[What the task asks]: Please give back the listing below word for word, without the images.
########################################
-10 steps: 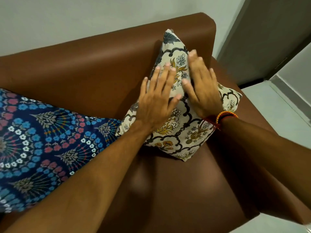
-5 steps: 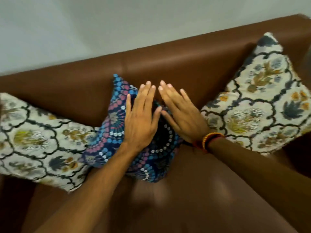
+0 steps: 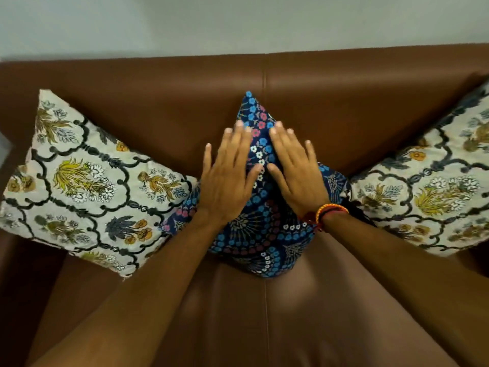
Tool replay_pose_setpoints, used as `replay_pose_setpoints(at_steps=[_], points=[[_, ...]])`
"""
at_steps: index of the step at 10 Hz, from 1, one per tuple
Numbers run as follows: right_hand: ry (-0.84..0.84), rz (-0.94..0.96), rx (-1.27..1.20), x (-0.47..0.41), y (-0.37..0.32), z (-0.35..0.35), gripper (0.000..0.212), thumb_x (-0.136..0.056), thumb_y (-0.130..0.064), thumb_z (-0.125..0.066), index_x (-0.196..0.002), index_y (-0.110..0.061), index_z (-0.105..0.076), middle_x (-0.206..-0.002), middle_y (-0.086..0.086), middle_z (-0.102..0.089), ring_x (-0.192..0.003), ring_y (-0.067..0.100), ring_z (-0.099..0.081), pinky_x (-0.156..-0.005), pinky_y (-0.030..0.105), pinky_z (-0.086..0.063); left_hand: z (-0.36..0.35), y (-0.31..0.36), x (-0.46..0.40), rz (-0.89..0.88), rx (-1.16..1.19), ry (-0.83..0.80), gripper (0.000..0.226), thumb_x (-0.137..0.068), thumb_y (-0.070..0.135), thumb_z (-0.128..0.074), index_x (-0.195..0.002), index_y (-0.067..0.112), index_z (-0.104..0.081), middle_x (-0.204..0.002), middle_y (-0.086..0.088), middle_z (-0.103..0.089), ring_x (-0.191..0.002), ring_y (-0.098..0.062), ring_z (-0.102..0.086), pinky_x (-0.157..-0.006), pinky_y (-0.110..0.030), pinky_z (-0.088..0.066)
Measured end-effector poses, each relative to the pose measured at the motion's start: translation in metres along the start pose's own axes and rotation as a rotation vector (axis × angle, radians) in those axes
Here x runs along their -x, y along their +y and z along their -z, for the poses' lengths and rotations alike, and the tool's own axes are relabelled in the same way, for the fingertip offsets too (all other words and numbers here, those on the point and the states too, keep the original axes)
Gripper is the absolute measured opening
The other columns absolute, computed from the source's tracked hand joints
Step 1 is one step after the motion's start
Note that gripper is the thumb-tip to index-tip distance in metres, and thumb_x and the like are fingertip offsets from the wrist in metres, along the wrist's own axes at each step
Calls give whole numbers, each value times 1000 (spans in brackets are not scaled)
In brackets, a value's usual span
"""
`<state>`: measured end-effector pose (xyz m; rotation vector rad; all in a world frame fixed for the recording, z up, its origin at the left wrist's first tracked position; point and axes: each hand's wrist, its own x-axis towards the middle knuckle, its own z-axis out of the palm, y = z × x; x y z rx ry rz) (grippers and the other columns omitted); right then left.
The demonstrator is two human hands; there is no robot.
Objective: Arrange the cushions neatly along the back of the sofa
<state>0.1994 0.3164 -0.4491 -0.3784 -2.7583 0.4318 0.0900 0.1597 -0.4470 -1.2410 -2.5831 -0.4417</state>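
Note:
A dark blue cushion [image 3: 264,234] with blue and pink flowers stands on one corner against the middle of the brown sofa back [image 3: 185,83]. My left hand [image 3: 227,176] lies flat on its left face, fingers spread. My right hand [image 3: 296,170], with an orange wrist band, lies flat on its right face. A cream floral cushion [image 3: 79,181] leans on the sofa back at the left, touching the blue one. Another cream floral cushion [image 3: 434,186] leans at the right, partly cut off by the frame edge.
The brown leather seat [image 3: 264,313] stretches below the cushions, with a seam down its middle. A pale wall [image 3: 238,22] rises behind the sofa. My forearms cross the seat from the bottom corners.
My hands left the cream cushion at the right end and came to the blue cushion in the middle. The blue cushion now stands more upright, and the view has centred on it.

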Motion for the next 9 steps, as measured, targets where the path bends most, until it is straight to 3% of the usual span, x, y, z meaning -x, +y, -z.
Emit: replay_pose_setpoints(at_steps=[1, 2, 3, 4, 5, 7, 8, 9], points=[[-2, -194, -59, -5, -13, -7, 63, -112, -49, -23, -168, -29, -3, -178, -6, -1, -164, 24, -4, -130, 62, -13, -3, -13, 4, -43, -42, -36, 66, -110, 53, -25, -165, 22, -12, -174, 1, -10, -160, -20, -11, -123, -60, -23], [72, -426, -106, -16, -32, -3, 68, -111, -49, -24, -168, -16, -5, -178, 6, 0, -164, 30, -3, -131, 61, -10, 12, -50, 5, 159, 5, -1, 64, -110, 49, -26, -165, 17, -17, -173, -2, -14, -159, -20, -15, -124, -61, -22], [18, 146, -4, -36, -95, -13, 67, -111, -45, -30, -167, -14, -12, -177, 8, -8, -164, 24, -7, -132, 53, -10, 48, -104, 15, 211, -44, 43, 62, -111, 45, -29, -164, 13, -21, -172, -5, -19, -159, -21, -18, -124, -58, -23], [-27, 321, -62, -67, -172, -43, 64, -112, -41, -34, -167, -14, -16, -177, 4, -13, -164, 21, -10, -133, 49, -15, 84, -163, 36, 260, -78, 65, 58, -111, 36, -30, -163, 12, -21, -172, -6, -20, -159, -21, -17, -125, -57, -21], [-44, 262, -134, -95, -235, -68, 63, -111, -40, -31, -167, -14, -17, -177, 5, -13, -164, 21, -11, -132, 52, -16, 106, -221, 54, 357, -131, 87, 58, -109, 30, -30, -163, 12, -22, -171, -8, -22, -159, -23, -19, -124, -61, -21], [-171, 329, -101, -136, -281, -121, 68, -109, -53, -26, -168, -24, -9, -178, -2, -5, -164, 23, -8, -124, 73, -16, 107, -290, 75, 341, -216, 28, 65, -109, 52, -22, -164, 18, -16, -172, -6, -18, -158, -26, -19, -123, -64, -21], [-181, 122, -131, -135, -279, -135, 78, -105, -65, -28, -168, -26, -1, -177, -5, 4, -164, 25, -1, -120, 76, -3, 105, -301, 79, 526, -193, 114, 70, -108, 57, -23, -163, 14, -19, -170, -12, -22, -156, -27, -26, -122, -65, -22], [-121, 259, -78, -125, -287, -138, 75, -106, -64, -27, -168, -28, -2, -178, -6, 1, -164, 25, -2, -119, 82, -10, 102, -298, 83, 366, -275, 85, 69, -108, 58, -23, -163, 16, -20, -170, -11, -23, -155, -26, -27, -121, -63, -22]])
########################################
[Answer area]:
-10 steps: 
-5 steps: 
+0 steps: 
Tool replay_pose_setpoints, used as `replay_pose_setpoints(at_steps=[_], points=[[_, ...]])`
"""
at_steps: index of the step at 10 Hz, from 1, one per tuple
Numbers run as follows: right_hand: ry (-0.84..0.84), rz (-0.94..0.96), rx (-1.27..1.20), x (-0.47..0.41), y (-0.37..0.32), z (-0.35..0.35), gripper (0.000..0.212), thumb_x (-0.136..0.056), thumb_y (-0.130..0.064), thumb_z (-0.125..0.066), index_x (-0.196..0.002), index_y (-0.110..0.061), index_z (-0.105..0.076), middle_x (-0.206..-0.002), middle_y (-0.086..0.086), middle_z (-0.102..0.089), ring_x (-0.192..0.003), ring_y (-0.067..0.100), ring_z (-0.099..0.081), pinky_x (-0.156..-0.005), pinky_y (-0.030..0.105), pinky_z (-0.086..0.063); left_hand: z (-0.36..0.35), y (-0.31..0.36), x (-0.46..0.40), rz (-0.89..0.88), rx (-1.16..1.19), ry (-0.83..0.80), gripper (0.000..0.226), thumb_x (-0.137..0.068), thumb_y (-0.070..0.135), thumb_z (-0.128..0.074), index_x (-0.195..0.002), index_y (-0.067..0.112), index_z (-0.104..0.081), middle_x (-0.204..0.002), middle_y (-0.086..0.088), middle_z (-0.103..0.089), ring_x (-0.191..0.002), ring_y (-0.098..0.062), ring_z (-0.102..0.086), pinky_x (-0.157..-0.006), pinky_y (-0.110..0.030), pinky_z (-0.088..0.066)
Measured end-effector poses, each relative to the pose measured at the motion's start: translation in metres along the start pose's own axes and rotation as a rotation vector (axis × angle, radians) in those axes
Here x runs along their -x, y along their +y and z along their -z, for the poses' lengths and rotations alike, and the tool's own axes are relabelled in the same way, for the fingertip offsets too (all other words and numbers here, those on the point and the states too, keep the original axes)
Gripper is the absolute measured opening
The other columns absolute, computed from the source's tracked hand joints
Step 1 is one step after the motion's start
Note that gripper is the thumb-tip to index-tip distance in metres, and thumb_x and the like are fingertip offsets from the wrist in metres, along the wrist's own axes at each step
Calls give whole numbers, each value times 1000 (spans in brackets are not scaled)
In brackets, a value's usual span
"""
`<state>`: measured end-effector pose (xyz m; rotation vector rad; all in a world frame fixed for the recording, z up, its origin at the left wrist's first tracked position; point and axes: each hand's wrist, its own x-axis towards the middle knuckle, its own z-axis out of the palm, y = z × x; x y z rx ry rz) (grippers and the other columns omitted); right then left.
The demonstrator is two human hands; there is no robot.
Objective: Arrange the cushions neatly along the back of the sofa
<state>0.1994 0.3164 -0.4491 -0.3784 -2.7583 0.4318 0.0900 0.1597 -0.4470 -1.2410 -2.5831 -0.4417</state>
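Note:
A dark blue cushion [image 3: 264,234] with blue and pink flowers stands on one corner against the middle of the brown sofa back [image 3: 185,83]. My left hand [image 3: 227,176] lies flat on its left face, fingers spread. My right hand [image 3: 296,170], with an orange wrist band, lies flat on its right face. A cream floral cushion [image 3: 79,181] leans on the sofa back at the left, touching the blue one. Another cream floral cushion [image 3: 434,186] leans at the right, partly cut off by the frame edge.
The brown leather seat [image 3: 264,313] stretches below the cushions, with a seam down its middle. A pale wall [image 3: 238,22] rises behind the sofa. My forearms cross the seat from the bottom corners.
My hands left the cream cushion at the right end and came to the blue cushion in the middle. The blue cushion now stands more upright, and the view has centred on it.
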
Motion for the next 9 steps, as measured, targets where the path bends most, until it is straight to 3% of the usual span, x, y, z meaning -x, +y, -z.
Emit: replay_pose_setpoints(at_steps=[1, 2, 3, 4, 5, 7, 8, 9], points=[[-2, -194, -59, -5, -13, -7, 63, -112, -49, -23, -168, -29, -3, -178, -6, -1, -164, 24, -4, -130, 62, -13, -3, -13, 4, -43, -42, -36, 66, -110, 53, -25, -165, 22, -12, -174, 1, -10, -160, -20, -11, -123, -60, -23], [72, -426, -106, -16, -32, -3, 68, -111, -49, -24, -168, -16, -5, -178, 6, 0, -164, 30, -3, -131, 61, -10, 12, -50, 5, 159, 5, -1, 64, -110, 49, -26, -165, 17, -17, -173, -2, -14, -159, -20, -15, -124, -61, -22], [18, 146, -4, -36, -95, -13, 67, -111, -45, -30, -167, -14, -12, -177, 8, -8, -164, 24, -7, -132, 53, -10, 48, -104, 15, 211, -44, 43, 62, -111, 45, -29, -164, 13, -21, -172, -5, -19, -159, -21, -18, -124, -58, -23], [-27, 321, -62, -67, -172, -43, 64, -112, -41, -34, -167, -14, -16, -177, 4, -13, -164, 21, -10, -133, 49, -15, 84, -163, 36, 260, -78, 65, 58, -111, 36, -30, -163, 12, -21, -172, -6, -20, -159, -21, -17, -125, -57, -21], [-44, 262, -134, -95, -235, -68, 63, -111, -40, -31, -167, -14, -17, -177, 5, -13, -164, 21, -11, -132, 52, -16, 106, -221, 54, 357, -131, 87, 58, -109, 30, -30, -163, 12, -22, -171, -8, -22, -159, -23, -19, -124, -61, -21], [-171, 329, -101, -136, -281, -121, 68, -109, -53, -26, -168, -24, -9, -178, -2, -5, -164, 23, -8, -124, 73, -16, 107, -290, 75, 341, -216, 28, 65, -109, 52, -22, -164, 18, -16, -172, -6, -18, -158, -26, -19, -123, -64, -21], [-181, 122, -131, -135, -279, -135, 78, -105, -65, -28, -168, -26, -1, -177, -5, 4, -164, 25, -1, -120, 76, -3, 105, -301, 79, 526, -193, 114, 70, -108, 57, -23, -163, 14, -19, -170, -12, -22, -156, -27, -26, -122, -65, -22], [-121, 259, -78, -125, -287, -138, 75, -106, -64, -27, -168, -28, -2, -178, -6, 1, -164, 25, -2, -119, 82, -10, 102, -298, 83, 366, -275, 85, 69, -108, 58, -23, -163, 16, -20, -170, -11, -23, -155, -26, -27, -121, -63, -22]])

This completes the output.